David Brown, assistant director at the Pace Center and staff adviser to the SVC, said students developed Breakout Princeton with the goal of incorporating more service experiences throughout the academic year.
“Students realized that spending a week engaging with a place and its community could be a strong model for learning,” Brown said. “With a new approach focused on learning, the concept of trip proposals was opened to students across campus and the Breakout model was born.”
In 2008, the first Breakout Princeton trips examined the Navajo Nation, immigration issues in Arizona, urban education in Los Angeles, farmworker rights in Florida and children’s health care in New York City.
Charlotte Collins, associate director at the Pace Center, reiterated Breakout Princeton’s approach to service. “We believe service is more than an activity,” she said. “We believe that service is broad.

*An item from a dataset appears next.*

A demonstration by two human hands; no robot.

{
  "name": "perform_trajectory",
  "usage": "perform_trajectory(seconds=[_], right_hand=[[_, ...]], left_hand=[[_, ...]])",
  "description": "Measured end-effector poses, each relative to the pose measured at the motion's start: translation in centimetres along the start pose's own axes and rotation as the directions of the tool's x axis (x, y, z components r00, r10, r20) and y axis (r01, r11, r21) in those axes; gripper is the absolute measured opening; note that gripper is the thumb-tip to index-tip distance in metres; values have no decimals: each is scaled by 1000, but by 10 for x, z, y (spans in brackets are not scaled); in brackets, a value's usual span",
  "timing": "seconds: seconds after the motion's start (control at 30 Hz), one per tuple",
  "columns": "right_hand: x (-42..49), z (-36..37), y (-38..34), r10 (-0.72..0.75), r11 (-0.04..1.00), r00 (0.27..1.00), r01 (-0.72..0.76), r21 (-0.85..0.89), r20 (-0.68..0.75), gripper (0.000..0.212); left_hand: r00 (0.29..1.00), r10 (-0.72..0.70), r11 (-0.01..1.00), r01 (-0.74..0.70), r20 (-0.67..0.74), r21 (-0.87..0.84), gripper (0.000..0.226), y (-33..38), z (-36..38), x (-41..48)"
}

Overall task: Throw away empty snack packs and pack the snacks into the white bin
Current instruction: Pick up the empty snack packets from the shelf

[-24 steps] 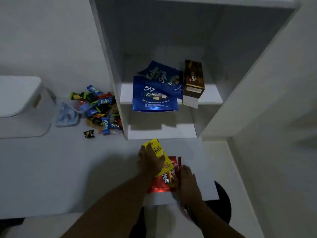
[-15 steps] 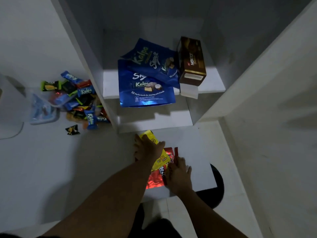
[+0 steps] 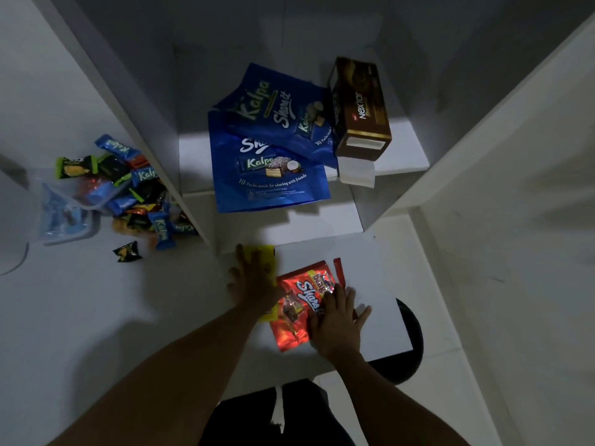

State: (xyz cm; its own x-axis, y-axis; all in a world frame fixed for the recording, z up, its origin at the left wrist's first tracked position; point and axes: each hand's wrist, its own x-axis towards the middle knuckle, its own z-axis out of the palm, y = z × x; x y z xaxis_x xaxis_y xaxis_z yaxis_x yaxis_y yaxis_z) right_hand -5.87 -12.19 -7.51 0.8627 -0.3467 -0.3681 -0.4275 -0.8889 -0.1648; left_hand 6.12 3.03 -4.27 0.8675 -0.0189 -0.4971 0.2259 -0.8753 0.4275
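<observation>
A flat red snack pack [image 3: 294,310] lies on the white table near its front right corner. My right hand [image 3: 338,320] rests flat on the pack's right side, fingers spread. A yellow pack [image 3: 265,262] lies just left of it, mostly under my left hand [image 3: 254,278], which presses it flat with spread fingers. On the shelf behind lie two blue Kalpa packs [image 3: 267,178] and a brown Nextar box [image 3: 360,114] with an open flap. A pile of small wrapped snacks [image 3: 132,191] sits at the left. The white bin is out of frame.
A clear plastic container [image 3: 61,217] lies tipped beside the snack pile. One loose dark wrapper [image 3: 128,251] sits in front of it. The white shelf unit's side panel [image 3: 145,130] divides pile from shelf. A black round object [image 3: 409,349] stands below the table's right corner.
The view has shifted closer and lower. My left hand pushed the yellow pack down flat; it was raised before. The red pack is now more exposed under my right hand.
</observation>
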Motion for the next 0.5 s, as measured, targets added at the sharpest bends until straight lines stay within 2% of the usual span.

We believe that service is a way of being.”
Collins outlined how Breakout Princeton prioritizes value-driven community engagement, and how participants “leaned in to learning about the concepts they had heard about in class through real-life experience.”
Students, faculty and community partners at the gathering also highlighted the transformative nature of the program.
Heather Howard, director of State Health and Value Strategies and a lecturer in public affairs at the Woodrow Wilson School of Public and International Affairs, shared how Breakout Princeton students who had been on a trip concerning the Affordable Health Care Act advocated for a course on that topic — one Howard is now teaching for the fourth year in a row.
Ben Thornton, director of outreach services at Anchor House, a center dedicated to assisting at-risk youth in Trenton, said Breakout Princeton emphasizes serving people in a way that honors their dignity and rights.
“When we learn from each other, our service is more whole. It maximizes learning on both sides of a human equation,” he said.